_Exercise prompt_: Down to the last line, reproduce the data below exactly.

─── Information provided

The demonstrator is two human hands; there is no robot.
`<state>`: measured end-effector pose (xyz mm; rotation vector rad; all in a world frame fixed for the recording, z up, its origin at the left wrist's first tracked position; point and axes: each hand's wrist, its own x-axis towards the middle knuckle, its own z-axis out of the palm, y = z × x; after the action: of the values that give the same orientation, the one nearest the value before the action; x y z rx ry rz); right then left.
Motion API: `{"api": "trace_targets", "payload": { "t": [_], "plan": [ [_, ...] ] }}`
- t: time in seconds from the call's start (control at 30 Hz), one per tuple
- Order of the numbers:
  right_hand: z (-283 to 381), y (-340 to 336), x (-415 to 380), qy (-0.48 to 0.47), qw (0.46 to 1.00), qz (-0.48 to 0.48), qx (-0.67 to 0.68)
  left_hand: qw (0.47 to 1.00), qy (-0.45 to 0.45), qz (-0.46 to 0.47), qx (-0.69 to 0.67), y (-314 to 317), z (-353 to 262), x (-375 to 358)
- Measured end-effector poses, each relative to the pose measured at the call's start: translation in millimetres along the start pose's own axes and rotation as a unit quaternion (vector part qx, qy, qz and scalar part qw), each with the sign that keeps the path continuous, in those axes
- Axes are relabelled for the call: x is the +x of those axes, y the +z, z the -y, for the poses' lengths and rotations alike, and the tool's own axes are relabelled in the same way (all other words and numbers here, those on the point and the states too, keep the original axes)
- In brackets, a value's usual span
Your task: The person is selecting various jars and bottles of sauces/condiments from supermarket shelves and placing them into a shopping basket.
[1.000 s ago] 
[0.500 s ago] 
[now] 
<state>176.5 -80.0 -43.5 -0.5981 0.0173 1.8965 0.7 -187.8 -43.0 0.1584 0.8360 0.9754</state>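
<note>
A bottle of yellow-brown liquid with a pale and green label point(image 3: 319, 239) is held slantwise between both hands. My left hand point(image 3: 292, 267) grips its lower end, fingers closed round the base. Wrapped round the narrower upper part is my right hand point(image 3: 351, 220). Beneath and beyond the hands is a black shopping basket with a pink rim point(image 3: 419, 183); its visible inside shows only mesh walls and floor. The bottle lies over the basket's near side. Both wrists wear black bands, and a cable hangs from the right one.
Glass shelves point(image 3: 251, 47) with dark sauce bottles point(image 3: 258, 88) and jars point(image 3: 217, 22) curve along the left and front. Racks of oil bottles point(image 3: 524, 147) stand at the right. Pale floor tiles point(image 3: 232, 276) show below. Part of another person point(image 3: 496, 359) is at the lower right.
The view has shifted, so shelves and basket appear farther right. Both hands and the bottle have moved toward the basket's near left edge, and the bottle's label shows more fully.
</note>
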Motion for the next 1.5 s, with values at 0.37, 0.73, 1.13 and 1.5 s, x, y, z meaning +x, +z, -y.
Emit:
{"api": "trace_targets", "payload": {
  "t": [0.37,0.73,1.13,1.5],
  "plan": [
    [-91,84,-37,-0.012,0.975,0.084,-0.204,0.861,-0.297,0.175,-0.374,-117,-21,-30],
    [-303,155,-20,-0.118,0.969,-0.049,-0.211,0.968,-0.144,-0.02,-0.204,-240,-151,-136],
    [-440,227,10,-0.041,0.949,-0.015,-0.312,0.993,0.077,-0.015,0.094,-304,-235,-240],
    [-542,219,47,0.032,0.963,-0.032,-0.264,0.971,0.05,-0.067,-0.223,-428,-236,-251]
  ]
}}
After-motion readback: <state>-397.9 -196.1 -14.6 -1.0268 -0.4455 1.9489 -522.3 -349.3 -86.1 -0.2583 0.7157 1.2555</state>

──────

_Result_:
The demonstrator is two human hands; there is no robot.
`<state>`: measured end-effector pose (xyz mm; rotation vector rad; all in a world frame fixed for the recording, z up, its origin at the left wrist's first tracked position; point and axes: each hand's wrist, its own x-axis towards the middle knuckle, its own z-axis out of the palm, y = z × x; after the action: of the values that give the same orientation, the one nearest the value before the action; x y z rx ry rz); right then left.
Motion API: `{"api": "trace_targets", "payload": { "t": [_], "plan": [ [_, ...] ] }}`
- t: time in seconds from the call's start (control at 30 Hz), one per tuple
- Order of the numbers:
  right_hand: z (-283 to 381), y (-340 to 336), x (-415 to 380), qy (-0.48 to 0.47), qw (0.46 to 1.00), qz (-0.48 to 0.48), qx (-0.67 to 0.68)
  left_hand: qw (0.47 to 1.00), qy (-0.45 to 0.45), qz (-0.46 to 0.47), qx (-0.69 to 0.67), y (-314 to 317), z (-353 to 262), x (-375 to 358)
- Measured end-effector poses, each relative to the pose measured at the call's start: translation in millimetres along the start pose's own axes and rotation as a unit quaternion (vector part qx, qy, qz and scalar part qw), each with the sign that keeps the path continuous, in those axes
- Axes are relabelled for the call: x is the +x of those axes, y the +z, z the -y, for the poses' lengths and rotations alike, and the tool's own axes are relabelled in the same way (all other words and numbers here, those on the point and the states too, keep the original axes)
- In brackets, a value's usual span
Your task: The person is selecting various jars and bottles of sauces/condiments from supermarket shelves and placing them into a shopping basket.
[1.000 s ago] 
[0.500 s ago] 
[now] 
<state>176.5 -80.0 -43.5 -0.5981 0.0173 1.8965 0.7 -187.8 -43.0 0.1584 0.8360 0.9754</state>
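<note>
A bottle of yellow-brown liquid with a pale and green label point(image 3: 319, 239) is held slantwise between both hands. My left hand point(image 3: 292, 267) grips its lower end, fingers closed round the base. Wrapped round the narrower upper part is my right hand point(image 3: 351, 220). Beneath and beyond the hands is a black shopping basket with a pink rim point(image 3: 419, 183); its visible inside shows only mesh walls and floor. The bottle lies over the basket's near side. Both wrists wear black bands, and a cable hangs from the right one.
Glass shelves point(image 3: 251, 47) with dark sauce bottles point(image 3: 258, 88) and jars point(image 3: 217, 22) curve along the left and front. Racks of oil bottles point(image 3: 524, 147) stand at the right. Pale floor tiles point(image 3: 232, 276) show below. Part of another person point(image 3: 496, 359) is at the lower right.
The view has shifted, so shelves and basket appear farther right. Both hands and the bottle have moved toward the basket's near left edge, and the bottle's label shows more fully.
</note>
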Motion for the next 1.5 s, with values at 0.37, 0.73, 1.13 and 1.5 s, x, y, z meaning +x, +z, -y.
Emit:
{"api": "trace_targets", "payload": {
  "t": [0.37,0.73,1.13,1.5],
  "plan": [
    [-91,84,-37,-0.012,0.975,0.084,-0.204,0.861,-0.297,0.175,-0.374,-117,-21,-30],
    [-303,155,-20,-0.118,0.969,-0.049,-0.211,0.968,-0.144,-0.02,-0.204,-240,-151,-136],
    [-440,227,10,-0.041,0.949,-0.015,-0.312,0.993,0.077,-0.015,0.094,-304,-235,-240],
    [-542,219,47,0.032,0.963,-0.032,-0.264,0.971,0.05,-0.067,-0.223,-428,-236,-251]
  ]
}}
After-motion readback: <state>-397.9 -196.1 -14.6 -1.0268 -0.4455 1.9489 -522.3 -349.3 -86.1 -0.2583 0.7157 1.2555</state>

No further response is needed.